WORK TO BE COMPLETED
Reproduce exactly the lines below from the one containing "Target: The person" through the one containing "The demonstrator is", including both, and nothing else.
━━ GIVEN ENTRIES ━━
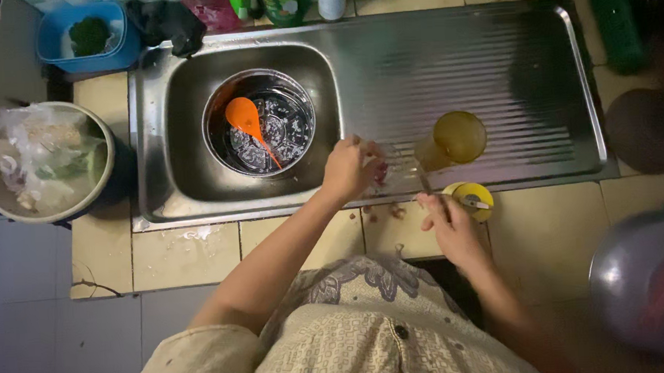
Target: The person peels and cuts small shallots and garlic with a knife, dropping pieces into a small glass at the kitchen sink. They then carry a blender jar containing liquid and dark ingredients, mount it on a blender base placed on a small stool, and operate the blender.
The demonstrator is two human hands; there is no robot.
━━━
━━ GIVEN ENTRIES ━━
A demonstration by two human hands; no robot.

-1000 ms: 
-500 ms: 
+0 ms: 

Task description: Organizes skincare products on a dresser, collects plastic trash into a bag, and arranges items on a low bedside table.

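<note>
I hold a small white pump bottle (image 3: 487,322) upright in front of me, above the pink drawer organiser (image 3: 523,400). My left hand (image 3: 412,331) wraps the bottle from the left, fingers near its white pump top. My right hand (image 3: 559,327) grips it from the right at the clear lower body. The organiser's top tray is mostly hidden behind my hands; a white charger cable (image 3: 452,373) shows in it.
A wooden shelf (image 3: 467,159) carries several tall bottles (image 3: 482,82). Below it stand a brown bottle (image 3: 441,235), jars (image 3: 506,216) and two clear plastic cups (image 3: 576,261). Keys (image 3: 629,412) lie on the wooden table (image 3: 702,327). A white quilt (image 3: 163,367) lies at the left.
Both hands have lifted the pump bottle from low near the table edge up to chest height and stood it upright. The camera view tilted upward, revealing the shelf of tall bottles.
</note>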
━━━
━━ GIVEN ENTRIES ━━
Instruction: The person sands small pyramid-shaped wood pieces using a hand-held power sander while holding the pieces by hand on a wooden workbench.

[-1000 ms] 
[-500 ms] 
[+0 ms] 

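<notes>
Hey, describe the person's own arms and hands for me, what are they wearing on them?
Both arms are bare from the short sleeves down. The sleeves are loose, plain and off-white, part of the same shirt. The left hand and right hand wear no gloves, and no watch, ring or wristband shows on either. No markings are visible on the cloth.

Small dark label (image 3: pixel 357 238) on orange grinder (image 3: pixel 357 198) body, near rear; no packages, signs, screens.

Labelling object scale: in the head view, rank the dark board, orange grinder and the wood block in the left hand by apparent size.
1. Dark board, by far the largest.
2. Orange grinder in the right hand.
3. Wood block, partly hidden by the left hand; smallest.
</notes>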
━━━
WRITTEN ANSWER
Target: The person peels and cuts small shallots and garlic with a knife, dropping pieces into a small glass at the kitchen sink. They then carry a blender jar containing liquid and dark ingredients, mount it on a blender base placed on a small stool, and operate the blender.
The demonstrator is two human hands; there is no robot.

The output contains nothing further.